◆ **Problem to work on**:
The pictures stay out; all of the data is to be printed exactly.

[Start of section]

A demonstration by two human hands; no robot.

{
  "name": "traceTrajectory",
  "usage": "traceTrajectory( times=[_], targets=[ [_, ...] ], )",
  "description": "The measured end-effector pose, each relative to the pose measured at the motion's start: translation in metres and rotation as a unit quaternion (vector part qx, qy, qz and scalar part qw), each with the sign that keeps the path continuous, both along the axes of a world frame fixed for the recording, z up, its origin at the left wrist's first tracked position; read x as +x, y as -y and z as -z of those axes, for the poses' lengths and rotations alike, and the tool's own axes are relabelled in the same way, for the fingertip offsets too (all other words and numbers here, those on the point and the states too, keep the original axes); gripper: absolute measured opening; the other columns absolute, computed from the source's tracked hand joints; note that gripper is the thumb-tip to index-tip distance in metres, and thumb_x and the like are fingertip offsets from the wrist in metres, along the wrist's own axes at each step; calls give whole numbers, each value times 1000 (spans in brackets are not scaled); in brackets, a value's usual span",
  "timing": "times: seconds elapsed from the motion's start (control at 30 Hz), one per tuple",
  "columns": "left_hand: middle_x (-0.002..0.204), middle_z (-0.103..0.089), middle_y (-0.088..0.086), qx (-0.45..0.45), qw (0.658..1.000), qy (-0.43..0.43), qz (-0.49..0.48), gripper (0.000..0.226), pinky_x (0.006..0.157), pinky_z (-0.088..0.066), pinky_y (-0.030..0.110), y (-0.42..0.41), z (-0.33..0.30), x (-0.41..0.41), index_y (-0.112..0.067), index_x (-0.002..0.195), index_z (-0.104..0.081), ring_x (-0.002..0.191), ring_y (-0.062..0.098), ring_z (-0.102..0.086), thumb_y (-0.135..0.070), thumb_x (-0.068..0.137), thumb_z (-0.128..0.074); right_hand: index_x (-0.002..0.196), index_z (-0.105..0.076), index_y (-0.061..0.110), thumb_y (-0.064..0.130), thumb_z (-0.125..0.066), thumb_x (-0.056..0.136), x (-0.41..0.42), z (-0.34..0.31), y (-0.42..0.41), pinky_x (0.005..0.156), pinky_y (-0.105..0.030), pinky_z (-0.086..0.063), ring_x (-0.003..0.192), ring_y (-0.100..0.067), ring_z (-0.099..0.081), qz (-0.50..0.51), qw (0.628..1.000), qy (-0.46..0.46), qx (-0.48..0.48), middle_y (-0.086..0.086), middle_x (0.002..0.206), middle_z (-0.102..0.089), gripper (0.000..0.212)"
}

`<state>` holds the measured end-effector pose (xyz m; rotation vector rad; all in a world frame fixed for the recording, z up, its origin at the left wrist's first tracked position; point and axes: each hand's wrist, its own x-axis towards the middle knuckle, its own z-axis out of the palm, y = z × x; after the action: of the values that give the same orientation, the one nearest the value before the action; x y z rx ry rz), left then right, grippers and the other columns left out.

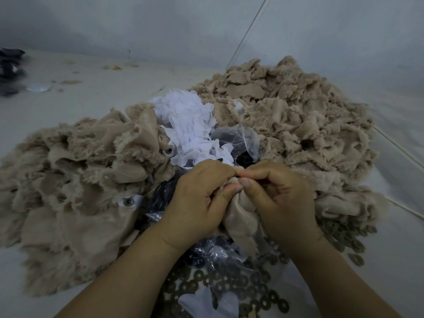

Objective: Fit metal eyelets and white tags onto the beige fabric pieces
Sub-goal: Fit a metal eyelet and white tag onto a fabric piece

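1. At the bottom centre of the frame, a spread of flat metal rings (231, 286) lies on the grey work surface (68, 115), partly under a white scrap (206, 301) and a crumpled clear plastic bag (213, 253).
2. Just above them, in the lower centre, the left hand (197, 198) and the right hand (277, 198) meet over one beige fabric piece (238, 216). Both hands have their fingers curled, thumbs and fingertips pinching the bunched top of the piece; the rest of the piece hangs down between the palms. Whether an eyelet sits under the fingertips cannot be told.
3. At the left of the frame, a heap of beige pieces (75, 180) holds one piece showing a fitted eyelet on a white tag (128, 201).
4. Behind the hands, at centre, a second clear bag (241, 138) stands open beside a pile of loose white tags (185, 125).
5. At the upper right, a larger heap of frayed beige pieces (286, 106) rises.
6. At the far upper left edge lies dark cloth (10, 70), well apart from the heaps.
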<state>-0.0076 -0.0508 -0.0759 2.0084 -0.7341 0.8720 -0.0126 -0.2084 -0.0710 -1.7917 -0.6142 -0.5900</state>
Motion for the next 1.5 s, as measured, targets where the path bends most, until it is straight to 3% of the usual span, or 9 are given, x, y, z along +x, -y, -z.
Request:
traceTrajectory(
  times=[0.3, 0.53, 0.7, 0.8, 0.9, 1.03, 1.2, 1.37, 1.5],
  targets=[
    [87, -62, -1, 26, 999, -8, -29, 25, 82, -35, 6, -2, -1, 2, 1, 96, -69, 82, 6, -51, -20, 94, -57, 95, -69, 28, 31, -60, 93, 3, -4, 2, 70, -22, -56, 82, -7, -69, 60, 998, 11, 1, 13, 89, -71, 9],
    [101, -67, 16, 13, 997, 66, -24, 16, 91, -45, 15, 0, -1, 1, 7, 103, -71, 95, 16, -60, -1, 90, -66, 70, -58, -14, 78, -46, 75, 11, -14, 22, 37, -18, -37, 38, -13, -56, 93, 955, -283, 2, -21, 51, -59, 94],
    [97, -63, 13, -24, 998, 47, 21, 25, 81, -48, 18, 2, -5, -2, 2, 96, -74, 90, 15, -60, 14, 77, -63, 93, -67, -1, 39, -67, 74, 10, -13, 11, 56, -23, -52, 69, -18, -60, -99, 853, -469, 206, -14, 80, -65, 44],
    [87, -64, 12, -69, 996, 3, 56, 34, 74, -52, 30, 4, -4, -5, 5, 86, -71, 82, 21, -62, 17, 63, -50, 119, -60, -9, 19, -62, 79, 10, -14, 9, 86, -35, -52, 94, -26, -62, -162, 812, -475, 299, -19, 102, -68, 48],
    [70, -59, 11, -154, 984, -66, 60, 16, 61, -48, 40, 1, -3, -7, 4, 74, -60, 67, 25, -56, -5, 74, -47, 112, -64, -3, 10, -61, 76, 9, -16, 9, 88, -36, -57, 90, -24, -69, -181, 812, -447, 329, -19, 101, -71, 39],
    [60, -57, 10, -180, 967, -174, 48, 42, 49, -43, 30, 4, -2, -6, 1, 70, -60, 54, 25, -53, -39, 84, -63, 111, -64, -5, 4, -64, 75, 5, -16, 7, 83, -38, -59, 91, -28, -70, -197, 820, -433, 318, -25, 104, -70, 37],
    [69, -63, 5, -154, 974, -165, 8, 11, 57, -47, 25, 9, 1, -5, -5, 80, -69, 62, 16, -58, -16, 82, -67, 120, -59, -11, 17, -64, 87, 2, -16, 4, 95, -51, -52, 105, -40, -63, -218, 811, -449, 305, -36, 117, -62, 44],
    [75, -65, -2, -186, 972, -145, -19, 3, 60, -53, 33, 10, -1, -8, -11, 83, -68, 66, 17, -62, -12, 83, -66, 110, -68, -3, 23, -62, 85, -1, -13, -2, 75, -35, -61, 93, -30, -72, -187, 821, -448, 301, -25, 107, -71, 37],
    [64, -56, 5, -168, 979, -111, -33, 35, 57, -44, 29, 7, -4, -6, -3, 66, -58, 60, 18, -53, -30, 86, -66, 106, -70, -5, 25, -57, 90, 0, -14, -4, 79, -36, -61, 96, -33, -71, -196, 813, -419, 353, -29, 108, -70, 37]
  ],
)
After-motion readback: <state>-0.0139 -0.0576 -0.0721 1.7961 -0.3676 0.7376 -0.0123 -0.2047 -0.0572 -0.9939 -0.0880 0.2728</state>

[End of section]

◆ **Answer to the exercise**:
A demonstration by two human hands; no robot.

{
  "name": "traceTrajectory",
  "usage": "traceTrajectory( times=[_], targets=[ [_, ...] ], )",
  "description": "The measured end-effector pose, each relative to the pose measured at the motion's start: translation in metres and rotation as a unit quaternion (vector part qx, qy, qz and scalar part qw), each with the sign that keeps the path continuous, both along the axes of a world frame fixed for the recording, z up, its origin at the left wrist's first tracked position; read x as +x, y as -y and z as -z of those axes, for the poses' lengths and rotations alike, and the tool's own axes are relabelled in the same way, for the fingertip offsets too (all other words and numbers here, those on the point and the states too, keep the original axes); gripper: absolute measured opening; the other columns absolute, computed from the source's tracked hand joints; note that gripper is the thumb-tip to index-tip distance in metres, and thumb_x and the like are fingertip offsets from the wrist in metres, along the wrist's own axes at each step; calls give whole numbers, each value times 1000 (spans in brackets are not scaled); in brackets, a value's usual span",
  "timing": "times: seconds elapsed from the motion's start (control at 30 Hz), one per tuple",
  "columns": "left_hand: middle_x (-0.002..0.204), middle_z (-0.103..0.089), middle_y (-0.088..0.086), qx (-0.45..0.45), qw (0.658..1.000), qy (-0.43..0.43), qz (-0.49..0.48), gripper (0.000..0.226), pinky_x (0.006..0.157), pinky_z (-0.088..0.066), pinky_y (-0.030..0.110), y (-0.42..0.41), z (-0.33..0.30), x (-0.41..0.41), index_y (-0.112..0.067), index_x (-0.002..0.195), index_z (-0.104..0.081), ring_x (-0.002..0.191), ring_y (-0.062..0.098), ring_z (-0.102..0.086), thumb_y (-0.135..0.070), thumb_x (-0.068..0.137), thumb_z (-0.128..0.074); right_hand: index_x (-0.002..0.196), index_z (-0.105..0.076), index_y (-0.061..0.110), thumb_y (-0.064..0.130), thumb_z (-0.125..0.066), thumb_x (-0.056..0.136), x (-0.41..0.42), z (-0.34..0.31), y (-0.42..0.41), pinky_x (0.005..0.156), pinky_y (-0.105..0.030), pinky_z (-0.086..0.063), ring_x (-0.003..0.192), ring_y (-0.100..0.067), ring_z (-0.099..0.081), qz (-0.50..0.51), qw (0.628..1.000), qy (-0.46..0.46), qx (-0.48..0.48), middle_y (-0.086..0.086), middle_x (0.002..0.206), middle_z (-0.102..0.089), gripper (0.000..0.212)"
}

`<state>` holds the measured end-effector pose (xyz m; rotation vector rad; all in a world frame fixed for the recording, z up, its origin at the left wrist's first tracked position; point and axes: each hand's wrist, its own x-axis towards the middle knuckle, its own z-axis out of the palm, y = z × x; after the action: of the values that give the same orientation, the one nearest the value before the action; x y z rx ry rz), left then right, grippers and the other columns left out.


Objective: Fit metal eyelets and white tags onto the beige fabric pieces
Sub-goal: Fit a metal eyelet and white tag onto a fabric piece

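1. At the bottom centre of the frame, a spread of flat metal rings (231, 286) lies on the grey work surface (68, 115), partly under a white scrap (206, 301) and a crumpled clear plastic bag (213, 253).
2. Just above them, in the lower centre, the left hand (197, 198) and the right hand (277, 198) meet over one beige fabric piece (238, 216). Both hands have their fingers curled, thumbs and fingertips pinching the bunched top of the piece; the rest of the piece hangs down between the palms. Whether an eyelet sits under the fingertips cannot be told.
3. At the left of the frame, a heap of beige pieces (75, 180) holds one piece showing a fitted eyelet on a white tag (128, 201).
4. Behind the hands, at centre, a second clear bag (241, 138) stands open beside a pile of loose white tags (185, 125).
5. At the upper right, a larger heap of frayed beige pieces (286, 106) rises.
6. At the far upper left edge lies dark cloth (10, 70), well apart from the heaps.
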<state>-0.0076 -0.0508 -0.0759 2.0084 -0.7341 0.8720 -0.0126 -0.2084 -0.0710 -1.7917 -0.6142 -0.5900</state>
Motion for the next 1.5 s, as measured, targets where the path bends most, until it is straight to 3% of the usual span, or 9 are given, x, y, z along +x, -y, -z.
Request:
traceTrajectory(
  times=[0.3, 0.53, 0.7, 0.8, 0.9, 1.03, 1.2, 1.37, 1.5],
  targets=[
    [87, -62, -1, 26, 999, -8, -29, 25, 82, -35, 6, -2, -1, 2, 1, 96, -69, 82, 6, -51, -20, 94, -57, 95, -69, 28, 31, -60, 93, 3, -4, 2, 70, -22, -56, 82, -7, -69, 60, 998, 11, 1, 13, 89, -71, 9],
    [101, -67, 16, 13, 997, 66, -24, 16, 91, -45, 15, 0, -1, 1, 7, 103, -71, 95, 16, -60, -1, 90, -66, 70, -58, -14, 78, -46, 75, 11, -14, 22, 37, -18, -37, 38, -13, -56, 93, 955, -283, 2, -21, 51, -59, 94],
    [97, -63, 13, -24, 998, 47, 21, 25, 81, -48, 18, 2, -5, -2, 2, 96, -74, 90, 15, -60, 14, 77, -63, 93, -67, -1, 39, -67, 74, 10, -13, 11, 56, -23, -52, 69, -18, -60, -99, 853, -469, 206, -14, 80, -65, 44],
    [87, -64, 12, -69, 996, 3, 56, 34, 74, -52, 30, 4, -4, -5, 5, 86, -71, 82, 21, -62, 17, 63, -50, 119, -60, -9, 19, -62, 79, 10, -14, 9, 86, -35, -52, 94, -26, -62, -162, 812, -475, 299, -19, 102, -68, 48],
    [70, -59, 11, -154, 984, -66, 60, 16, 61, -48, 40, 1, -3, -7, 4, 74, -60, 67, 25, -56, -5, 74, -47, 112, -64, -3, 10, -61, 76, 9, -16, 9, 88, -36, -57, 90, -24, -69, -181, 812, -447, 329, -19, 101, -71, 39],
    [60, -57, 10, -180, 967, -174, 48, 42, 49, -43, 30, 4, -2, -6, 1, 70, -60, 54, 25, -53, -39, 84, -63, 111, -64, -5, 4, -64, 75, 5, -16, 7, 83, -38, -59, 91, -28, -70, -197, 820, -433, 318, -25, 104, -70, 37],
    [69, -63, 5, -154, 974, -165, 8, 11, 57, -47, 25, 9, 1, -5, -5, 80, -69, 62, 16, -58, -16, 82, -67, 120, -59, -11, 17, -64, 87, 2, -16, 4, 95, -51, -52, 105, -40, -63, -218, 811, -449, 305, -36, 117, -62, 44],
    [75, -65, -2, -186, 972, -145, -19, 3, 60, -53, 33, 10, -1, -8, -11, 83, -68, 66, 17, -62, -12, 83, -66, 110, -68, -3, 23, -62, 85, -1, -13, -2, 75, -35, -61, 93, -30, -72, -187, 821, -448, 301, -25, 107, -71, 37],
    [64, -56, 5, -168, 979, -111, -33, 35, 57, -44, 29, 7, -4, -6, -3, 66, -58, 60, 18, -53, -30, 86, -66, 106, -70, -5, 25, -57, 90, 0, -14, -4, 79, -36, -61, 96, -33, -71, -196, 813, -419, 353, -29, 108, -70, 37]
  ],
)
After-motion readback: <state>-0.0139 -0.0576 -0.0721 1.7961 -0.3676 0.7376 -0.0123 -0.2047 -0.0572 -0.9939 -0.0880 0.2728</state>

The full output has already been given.